> Action item
Using the entries that follow, collect the lines where the word "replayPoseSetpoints" appears.

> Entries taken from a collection
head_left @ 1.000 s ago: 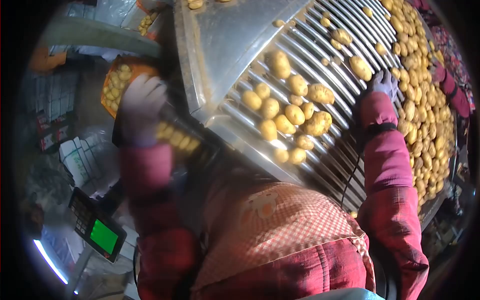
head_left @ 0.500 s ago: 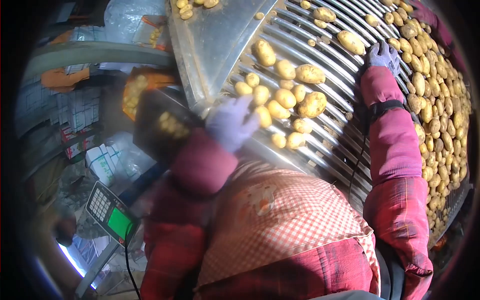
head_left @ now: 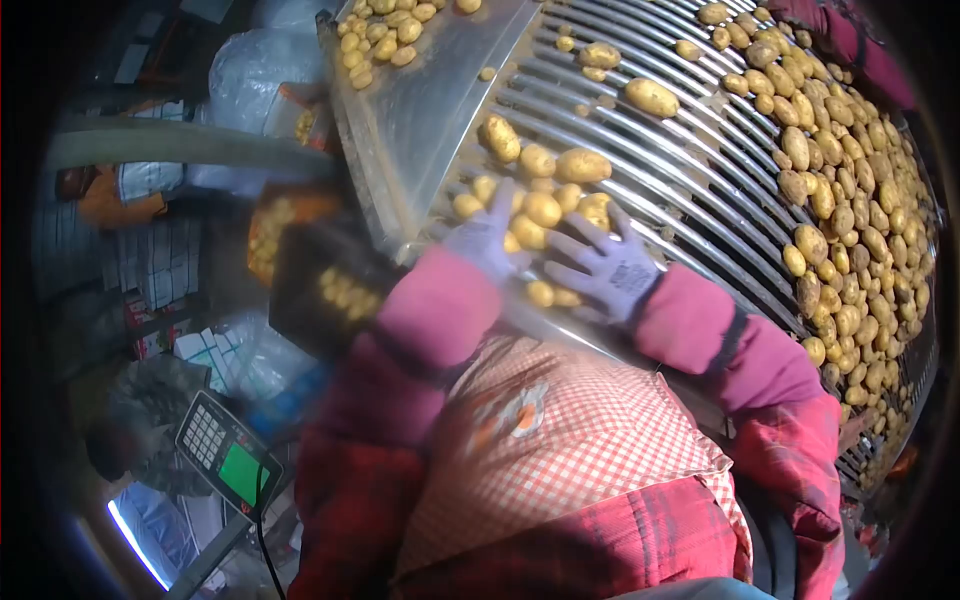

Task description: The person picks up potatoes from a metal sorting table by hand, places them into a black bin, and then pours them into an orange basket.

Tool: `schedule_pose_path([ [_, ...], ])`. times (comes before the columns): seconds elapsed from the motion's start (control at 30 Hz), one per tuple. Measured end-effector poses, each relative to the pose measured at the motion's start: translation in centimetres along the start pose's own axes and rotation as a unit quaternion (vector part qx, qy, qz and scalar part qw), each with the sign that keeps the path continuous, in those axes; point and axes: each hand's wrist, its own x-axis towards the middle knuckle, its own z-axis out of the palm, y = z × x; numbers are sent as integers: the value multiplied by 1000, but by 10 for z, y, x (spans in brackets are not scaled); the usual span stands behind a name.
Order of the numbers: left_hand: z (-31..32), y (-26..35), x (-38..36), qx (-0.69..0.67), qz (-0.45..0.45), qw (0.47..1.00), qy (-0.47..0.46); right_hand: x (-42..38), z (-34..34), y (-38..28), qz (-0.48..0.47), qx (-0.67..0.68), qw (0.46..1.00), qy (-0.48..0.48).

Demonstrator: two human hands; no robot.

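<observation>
Both my hands wear pale purple gloves and rest around a cluster of potatoes (head_left: 541, 209) at the near edge of a metal bar rack (head_left: 690, 180). On the cluster's left side, my left hand (head_left: 487, 240) has its fingers apart and touches the potatoes. Coming from the right, my right hand (head_left: 608, 265) lies over the near potatoes with fingers spread. It partly covers a few of them. Just beyond the hands, a long potato (head_left: 501, 138) and another large potato (head_left: 583, 165) lie on the bars.
A big heap of potatoes (head_left: 850, 200) fills the rack's right side. More potatoes (head_left: 385, 30) lie on the sloping metal chute (head_left: 440, 90). At left are a dark bin (head_left: 310, 270) with potatoes and a scale display (head_left: 228, 455). Another person's sleeve (head_left: 850, 40) shows at top right.
My right hand has moved left from the heap's edge to the potato cluster. My left hand has moved slightly up against it. More potatoes show on the chute.
</observation>
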Motion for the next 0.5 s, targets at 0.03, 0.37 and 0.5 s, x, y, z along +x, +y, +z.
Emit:
schedule_pose_path([
  [0.03, 0, -3, 3, -11, 14, 999, 29, 8, 6, 4, -8, -28, 1000, -6],
  [0.37, -10, -23, 73, -14, 84, 958, 274, 78, 8, 68, 88, -115, 975, 168],
  [0.5, -36, -31, 43, -220, -18, 962, 162, 28, -35, 99, 192, -69, 949, 239],
])
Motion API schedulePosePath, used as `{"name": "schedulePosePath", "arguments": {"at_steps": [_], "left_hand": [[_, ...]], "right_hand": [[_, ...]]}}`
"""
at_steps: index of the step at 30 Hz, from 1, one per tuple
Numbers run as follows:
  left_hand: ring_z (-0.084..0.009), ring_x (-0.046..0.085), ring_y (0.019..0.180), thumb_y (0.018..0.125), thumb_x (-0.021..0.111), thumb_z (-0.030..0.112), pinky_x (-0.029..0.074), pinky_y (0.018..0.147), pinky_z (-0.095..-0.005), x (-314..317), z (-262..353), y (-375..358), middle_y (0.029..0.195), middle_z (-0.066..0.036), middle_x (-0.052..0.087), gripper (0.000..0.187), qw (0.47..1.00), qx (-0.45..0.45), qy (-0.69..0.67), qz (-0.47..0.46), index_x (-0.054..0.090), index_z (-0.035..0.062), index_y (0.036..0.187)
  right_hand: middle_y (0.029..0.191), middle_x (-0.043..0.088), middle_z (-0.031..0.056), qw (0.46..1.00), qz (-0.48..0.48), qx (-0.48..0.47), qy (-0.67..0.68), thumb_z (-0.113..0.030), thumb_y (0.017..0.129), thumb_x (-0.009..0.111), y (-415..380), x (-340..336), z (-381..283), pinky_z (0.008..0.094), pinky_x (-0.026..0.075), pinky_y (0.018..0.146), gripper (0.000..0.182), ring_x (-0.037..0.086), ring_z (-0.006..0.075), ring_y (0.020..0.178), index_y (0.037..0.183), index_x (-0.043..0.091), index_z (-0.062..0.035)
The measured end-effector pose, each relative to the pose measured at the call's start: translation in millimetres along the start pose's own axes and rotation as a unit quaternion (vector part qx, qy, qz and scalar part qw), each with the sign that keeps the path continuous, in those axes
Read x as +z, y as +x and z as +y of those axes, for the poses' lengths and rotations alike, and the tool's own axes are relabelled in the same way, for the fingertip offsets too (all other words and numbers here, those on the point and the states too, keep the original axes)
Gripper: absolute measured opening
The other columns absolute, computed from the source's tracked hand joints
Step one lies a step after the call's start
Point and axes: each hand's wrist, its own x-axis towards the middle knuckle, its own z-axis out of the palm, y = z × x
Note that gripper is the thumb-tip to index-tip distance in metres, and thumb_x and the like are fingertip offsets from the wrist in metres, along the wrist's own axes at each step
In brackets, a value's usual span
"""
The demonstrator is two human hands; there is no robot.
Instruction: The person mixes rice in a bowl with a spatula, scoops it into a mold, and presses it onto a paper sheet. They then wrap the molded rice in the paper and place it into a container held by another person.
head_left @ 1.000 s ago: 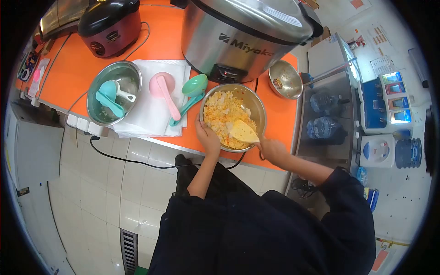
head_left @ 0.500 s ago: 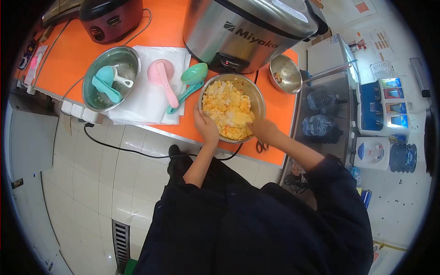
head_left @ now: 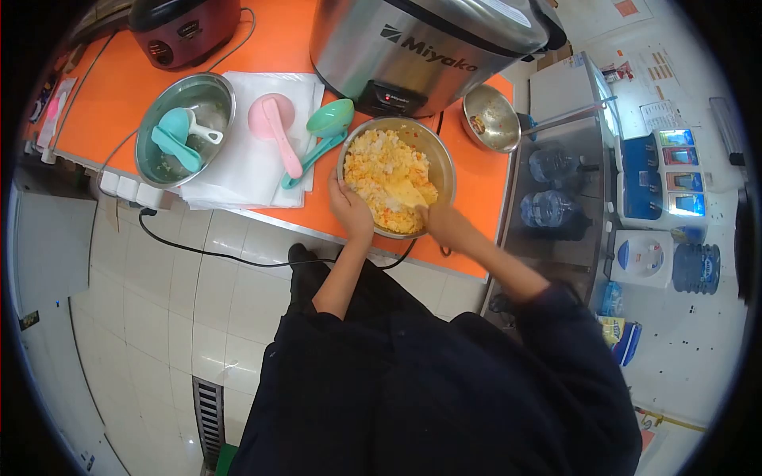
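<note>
A green bowl (head_left: 163,170) with spoons in it is by white paper (head_left: 238,186). A pink spoon (head_left: 271,119) and a green spoon (head_left: 330,119) lie next. The left hand (head_left: 351,210) is part curled on the rice bowl (head_left: 447,159), on the orange surface (head_left: 476,214) below a big cooker (head_left: 397,55). The right hand (head_left: 446,226) is closed round a yellow paddle (head_left: 408,193) in the rice.

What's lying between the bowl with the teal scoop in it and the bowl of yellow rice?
White paper with a pink scoop on it, then a green scoop close to the rice bowl. You see it in the head camera's view.
</note>
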Motion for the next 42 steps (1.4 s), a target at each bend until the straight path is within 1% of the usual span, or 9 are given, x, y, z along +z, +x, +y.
{"name": "schedulePosePath", "arguments": {"at_steps": [2,4,10,22,24,27,32,38,42], "left_hand": [[-0.0243,0.053,0.096,0.091,0.029,0.009,0.040,0.082,-0.0324,0,0,6,0.106,-0.017,0.053,0.031,1.000,-0.002,-0.028,-0.014,0.043,-0.0035,0.115],[-0.0241,0.053,0.096,0.091,0.029,0.009,0.040,0.082,-0.0324,-2,-5,4,0.106,-0.017,0.053,0.031,0.999,-0.004,-0.035,-0.025,0.043,-0.0038,0.115],[-0.0235,0.053,0.095,0.091,0.029,0.009,0.040,0.082,-0.0324,3,4,4,0.105,-0.017,0.053,0.031,1.000,-0.008,-0.028,-0.010,0.043,-0.0043,0.115],[-0.0274,0.053,0.095,0.090,0.031,0.008,0.040,0.081,-0.0340,3,-5,2,0.106,-0.018,0.053,0.029,1.000,0.007,-0.002,-0.001,0.044,-0.0042,0.113],[-0.0275,0.053,0.096,0.090,0.031,0.008,0.040,0.081,-0.0340,5,-6,4,0.106,-0.019,0.053,0.029,1.000,0.003,-0.011,0.006,0.044,-0.0042,0.113],[-0.0276,0.053,0.095,0.090,0.030,0.008,0.040,0.081,-0.0338,4,-8,3,0.106,-0.019,0.053,0.029,1.000,-0.001,-0.008,0.005,0.044,-0.0039,0.113],[-0.0269,0.054,0.094,0.090,0.030,0.007,0.041,0.080,-0.0335,2,-2,3,0.103,-0.018,0.054,0.029,1.000,0.001,-0.004,-0.005,0.044,-0.0039,0.113],[-0.0255,0.055,0.092,0.090,0.030,0.008,0.042,0.079,-0.0329,4,-3,4,0.102,-0.017,0.055,0.029,1.000,0.011,-0.005,0.005,0.045,-0.0026,0.112],[-0.0253,0.055,0.092,0.090,0.030,0.008,0.042,0.079,-0.0330,4,1,4,0.102,-0.017,0.055,0.029,1.000,0.014,-0.012,-0.008,0.045,-0.0023,0.113]], "right_hand": [[0.074,0.059,0.0206,0.980,-0.091,0.121,0.128,-0.029,0.091,0.028,-19,-19,-19,0.0421,0.048,0.061,0.041,0.060,0.0306,0.069,0.091,0.057,0.0007],[0.068,0.058,0.0172,0.962,0.067,-0.208,-0.162,-0.033,0.091,0.027,10,-6,51,0.0416,0.047,0.050,0.047,0.059,0.0278,0.057,0.088,0.058,0.0021],[0.067,0.056,0.0171,0.990,-0.105,0.094,-0.015,-0.033,0.089,0.032,16,-84,38,0.0400,0.047,0.050,0.043,0.057,0.0251,0.053,0.097,0.058,0.0001],[0.075,0.061,0.0112,0.943,-0.039,-0.220,-0.247,-0.030,0.091,0.032,60,-54,46,0.0402,0.049,0.063,0.038,0.060,0.0285,0.079,0.090,0.059,-0.0031],[0.080,0.062,0.0119,0.973,-0.183,0.136,-0.043,-0.034,0.088,0.038,21,-89,19,0.0403,0.049,0.063,0.037,0.060,0.0294,0.080,0.090,0.059,-0.0040],[0.077,0.062,0.0131,0.970,0.060,-0.119,-0.204,-0.039,0.086,0.040,55,7,63,0.0401,0.048,0.060,0.040,0.060,0.0290,0.075,0.091,0.060,-0.0045],[0.083,0.062,0.0124,0.982,-0.170,0.076,-0.039,-0.033,0.087,0.038,29,-76,21,0.0384,0.049,0.060,0.037,0.061,0.0239,0.068,0.102,0.058,-0.0062],[0.064,0.053,0.0071,0.998,0.044,0.021,-0.047,-0.041,0.086,0.035,63,-17,47,0.0298,0.040,0.045,0.043,0.048,0.0151,0.050,0.108,0.056,-0.0099],[0.063,0.049,0.0054,0.978,-0.145,0.096,-0.118,-0.046,0.084,0.036,39,-115,28,0.0282,0.036,0.043,0.047,0.041,0.0133,0.047,0.107,0.055,-0.0092]]}}
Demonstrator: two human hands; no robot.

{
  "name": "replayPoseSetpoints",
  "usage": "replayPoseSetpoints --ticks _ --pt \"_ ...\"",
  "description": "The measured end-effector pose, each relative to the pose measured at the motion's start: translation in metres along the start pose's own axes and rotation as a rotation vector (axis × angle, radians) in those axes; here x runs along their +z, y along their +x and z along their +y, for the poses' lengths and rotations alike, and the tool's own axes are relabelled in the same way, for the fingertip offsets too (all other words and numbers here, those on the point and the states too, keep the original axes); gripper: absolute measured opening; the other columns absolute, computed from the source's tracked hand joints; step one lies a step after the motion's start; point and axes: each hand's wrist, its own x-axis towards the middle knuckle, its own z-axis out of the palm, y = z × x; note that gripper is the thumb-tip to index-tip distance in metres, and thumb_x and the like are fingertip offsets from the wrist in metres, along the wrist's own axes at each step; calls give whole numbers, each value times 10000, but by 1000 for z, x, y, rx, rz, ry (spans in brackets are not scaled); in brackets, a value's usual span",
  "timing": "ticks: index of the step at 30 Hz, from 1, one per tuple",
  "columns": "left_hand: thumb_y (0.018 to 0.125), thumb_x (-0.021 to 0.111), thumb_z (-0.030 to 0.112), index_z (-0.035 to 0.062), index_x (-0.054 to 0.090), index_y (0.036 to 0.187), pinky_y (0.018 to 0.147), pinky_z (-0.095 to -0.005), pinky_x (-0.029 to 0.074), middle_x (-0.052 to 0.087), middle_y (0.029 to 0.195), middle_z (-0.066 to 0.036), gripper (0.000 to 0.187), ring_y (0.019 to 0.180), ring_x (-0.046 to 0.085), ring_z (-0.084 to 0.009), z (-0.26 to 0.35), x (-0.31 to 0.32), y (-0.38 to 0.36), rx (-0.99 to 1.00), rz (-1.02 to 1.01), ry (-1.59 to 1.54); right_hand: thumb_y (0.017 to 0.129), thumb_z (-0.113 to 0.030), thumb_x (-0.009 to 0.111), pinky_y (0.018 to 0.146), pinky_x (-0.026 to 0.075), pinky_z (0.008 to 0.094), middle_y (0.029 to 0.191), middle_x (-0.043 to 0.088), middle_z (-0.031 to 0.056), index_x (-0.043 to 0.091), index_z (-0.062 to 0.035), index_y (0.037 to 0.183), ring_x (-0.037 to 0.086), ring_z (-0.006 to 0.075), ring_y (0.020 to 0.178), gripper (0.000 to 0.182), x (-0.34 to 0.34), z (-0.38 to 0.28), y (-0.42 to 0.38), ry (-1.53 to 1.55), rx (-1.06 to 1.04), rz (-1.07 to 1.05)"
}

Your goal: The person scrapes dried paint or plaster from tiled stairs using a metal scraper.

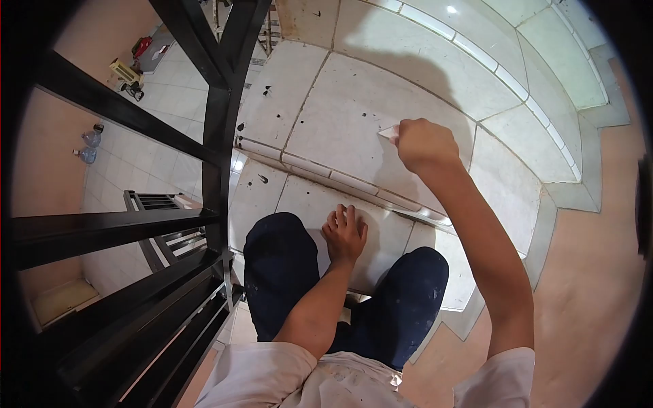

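Observation:
My right hand (427,144) is closed in a fist over the upper white-tiled stair tread (354,85). From its left side sticks out a small whitish pointed piece (386,132), its tip close to or touching the tile; the rest is hidden in my fingers. Dark spots (364,115) dot the tile near that tip. My left hand (345,234) lies on the lower tread (306,197) between my knees, fingers spread, with nothing visible in it. Between the two hands runs the rounded tile edge (350,182) of the upper step.
A black metal railing (216,129) stands close on my left. Beyond it, far below, are a tiled floor (170,102), plastic bottles (87,154) and a yellow object (124,70). More steps (476,51) rise ahead, and a pinkish wall (578,285) borders the right side.

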Motion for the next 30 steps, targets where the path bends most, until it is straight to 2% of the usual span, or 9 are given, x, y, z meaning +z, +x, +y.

> Answer space
  "name": "replayPoseSetpoints",
  "usage": "replayPoseSetpoints --ticks _ --pt \"_ ...\"",

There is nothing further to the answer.